* Task objective
All of the entries should be returned without a single change.

* Entries provided
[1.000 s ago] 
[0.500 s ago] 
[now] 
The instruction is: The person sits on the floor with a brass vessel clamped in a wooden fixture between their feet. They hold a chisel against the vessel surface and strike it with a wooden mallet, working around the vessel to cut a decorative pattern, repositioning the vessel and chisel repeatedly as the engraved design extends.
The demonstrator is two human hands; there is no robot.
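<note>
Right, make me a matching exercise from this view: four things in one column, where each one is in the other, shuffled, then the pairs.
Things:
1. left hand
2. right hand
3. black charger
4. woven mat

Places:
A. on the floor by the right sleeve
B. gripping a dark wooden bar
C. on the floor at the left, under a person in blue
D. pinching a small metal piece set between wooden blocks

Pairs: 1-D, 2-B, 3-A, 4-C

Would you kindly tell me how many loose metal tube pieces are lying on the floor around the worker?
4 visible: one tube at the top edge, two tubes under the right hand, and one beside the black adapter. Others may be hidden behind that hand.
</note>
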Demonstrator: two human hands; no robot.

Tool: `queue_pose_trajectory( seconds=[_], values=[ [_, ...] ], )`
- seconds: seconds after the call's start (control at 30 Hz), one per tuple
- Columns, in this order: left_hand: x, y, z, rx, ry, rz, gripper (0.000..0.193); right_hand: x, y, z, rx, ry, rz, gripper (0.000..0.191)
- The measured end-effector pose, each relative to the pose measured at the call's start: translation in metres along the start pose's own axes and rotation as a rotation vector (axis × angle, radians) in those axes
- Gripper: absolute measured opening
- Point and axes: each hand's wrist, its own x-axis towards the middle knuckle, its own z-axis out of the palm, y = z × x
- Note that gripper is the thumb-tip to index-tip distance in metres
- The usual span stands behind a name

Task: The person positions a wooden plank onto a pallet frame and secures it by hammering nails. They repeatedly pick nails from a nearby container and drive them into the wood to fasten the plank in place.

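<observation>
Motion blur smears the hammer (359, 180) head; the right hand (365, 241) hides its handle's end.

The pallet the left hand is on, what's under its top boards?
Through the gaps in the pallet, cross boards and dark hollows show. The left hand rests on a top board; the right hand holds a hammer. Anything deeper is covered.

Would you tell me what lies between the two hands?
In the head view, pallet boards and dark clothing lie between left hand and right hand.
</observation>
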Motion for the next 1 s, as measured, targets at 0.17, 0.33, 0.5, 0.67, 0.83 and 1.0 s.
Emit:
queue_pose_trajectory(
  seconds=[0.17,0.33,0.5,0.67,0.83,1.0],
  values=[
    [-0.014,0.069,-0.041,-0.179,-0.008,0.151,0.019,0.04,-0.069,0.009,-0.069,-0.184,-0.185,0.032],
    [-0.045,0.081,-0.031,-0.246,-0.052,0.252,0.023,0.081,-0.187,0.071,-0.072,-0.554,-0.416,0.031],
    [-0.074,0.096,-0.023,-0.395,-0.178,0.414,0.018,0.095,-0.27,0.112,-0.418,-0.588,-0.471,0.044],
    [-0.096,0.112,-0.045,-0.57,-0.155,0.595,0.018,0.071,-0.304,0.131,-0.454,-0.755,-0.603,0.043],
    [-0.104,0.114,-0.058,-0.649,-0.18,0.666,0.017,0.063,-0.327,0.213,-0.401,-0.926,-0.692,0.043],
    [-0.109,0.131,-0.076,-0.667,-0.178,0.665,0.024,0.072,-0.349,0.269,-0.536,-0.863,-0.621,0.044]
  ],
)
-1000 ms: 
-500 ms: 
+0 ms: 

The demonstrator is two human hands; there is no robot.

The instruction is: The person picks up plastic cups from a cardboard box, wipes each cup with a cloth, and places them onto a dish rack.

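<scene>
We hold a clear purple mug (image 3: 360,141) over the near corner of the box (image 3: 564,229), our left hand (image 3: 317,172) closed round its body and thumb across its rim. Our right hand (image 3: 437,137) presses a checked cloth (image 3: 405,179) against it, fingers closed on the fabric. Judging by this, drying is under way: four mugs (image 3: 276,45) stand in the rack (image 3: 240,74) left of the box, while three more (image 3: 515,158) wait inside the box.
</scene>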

* Answer for the task
[1.000 s ago] 
[0.500 s ago] 
[now] 
The instruction is: The person sits on the floor with a brass vessel clamped in a wooden fixture between their feet. They hold a chisel against the vessel surface and strike it with a wooden mallet, working around the vessel to cut a decorative pattern, repositioning the vessel and chisel repeatedly as the engraved design extends.
The demonstrator is two human hands; there is no robot.
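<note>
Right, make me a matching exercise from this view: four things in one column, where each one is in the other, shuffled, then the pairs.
Things:
1. left hand
2. right hand
3. black charger
4. woven mat

Places:
A. on the floor by the right sleeve
B. gripping a dark wooden bar
C. on the floor at the left, under a person in blue
D. pinching a small metal piece set between wooden blocks

Pairs: 1-D, 2-B, 3-A, 4-C

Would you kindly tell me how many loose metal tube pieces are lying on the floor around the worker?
4 visible: one tube at the top edge, two tubes under the right hand, and one beside the black adapter. Others may be hidden behind that hand.
</note>
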Demonstrator: two human hands; no robot.

Tool: `queue_pose_trajectory( seconds=[_], values=[ [_, ...] ], )`
- seconds: seconds after the call's start (control at 30 Hz), one per tuple
- Columns, in this order: left_hand: x, y, z, rx, ry, rz, gripper (0.000..0.193); right_hand: x, y, z, rx, ry, rz, gripper (0.000..0.191)
- The measured end-effector pose, each relative to the pose measured at the call's start: translation in metres along the start pose's own axes and rotation as a rotation vector (axis × angle, radians) in those axes
- Gripper: absolute measured opening
- Point and axes: each hand's wrist, its own x-axis towards the middle knuckle, its own z-axis out of the palm, y = z × x
- Note that gripper is the thumb-tip to index-tip distance in metres
- The usual span stands behind a name

Task: The person positions a wooden plank onto a pallet frame and secures it by hammering nails. They repeatedly pick nails from a nearby container and drive them into the wood to fasten the plank in place.

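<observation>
Motion blur smears the hammer (359, 180) head; the right hand (365, 241) hides its handle's end.

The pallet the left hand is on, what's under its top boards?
Through the gaps in the pallet, cross boards and dark hollows show. The left hand rests on a top board; the right hand holds a hammer. Anything deeper is covered.

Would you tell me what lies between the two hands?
In the head view, pallet boards and dark clothing lie between left hand and right hand.
</observation>
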Motion for the next 1 s, as measured, targets at 0.17, 0.33, 0.5, 0.67, 0.83 and 1.0 s.
Emit:
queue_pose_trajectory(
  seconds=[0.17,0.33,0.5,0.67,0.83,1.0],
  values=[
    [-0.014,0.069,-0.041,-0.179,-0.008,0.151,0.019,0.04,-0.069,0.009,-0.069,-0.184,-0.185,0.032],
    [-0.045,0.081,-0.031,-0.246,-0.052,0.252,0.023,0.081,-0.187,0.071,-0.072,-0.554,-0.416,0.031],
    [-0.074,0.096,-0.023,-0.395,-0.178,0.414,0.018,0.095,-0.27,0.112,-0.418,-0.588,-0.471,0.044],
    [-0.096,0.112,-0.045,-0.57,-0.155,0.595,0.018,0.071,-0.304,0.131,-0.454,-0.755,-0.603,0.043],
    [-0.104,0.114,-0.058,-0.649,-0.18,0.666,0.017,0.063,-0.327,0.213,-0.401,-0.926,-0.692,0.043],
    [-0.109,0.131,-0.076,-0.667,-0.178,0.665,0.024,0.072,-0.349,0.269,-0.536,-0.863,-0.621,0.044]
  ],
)
-1000 ms: 
-500 ms: 
+0 ms: 

The demonstrator is two human hands; there is no robot.

The instruction is: The person picks up plastic cups from a cardboard box, wipes each cup with a cloth, and places them onto a dish rack.

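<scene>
We hold a clear purple mug (image 3: 360,141) over the near corner of the box (image 3: 564,229), our left hand (image 3: 317,172) closed round its body and thumb across its rim. Our right hand (image 3: 437,137) presses a checked cloth (image 3: 405,179) against it, fingers closed on the fabric. Judging by this, drying is under way: four mugs (image 3: 276,45) stand in the rack (image 3: 240,74) left of the box, while three more (image 3: 515,158) wait inside the box.
</scene>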

The work on this exercise is now complete.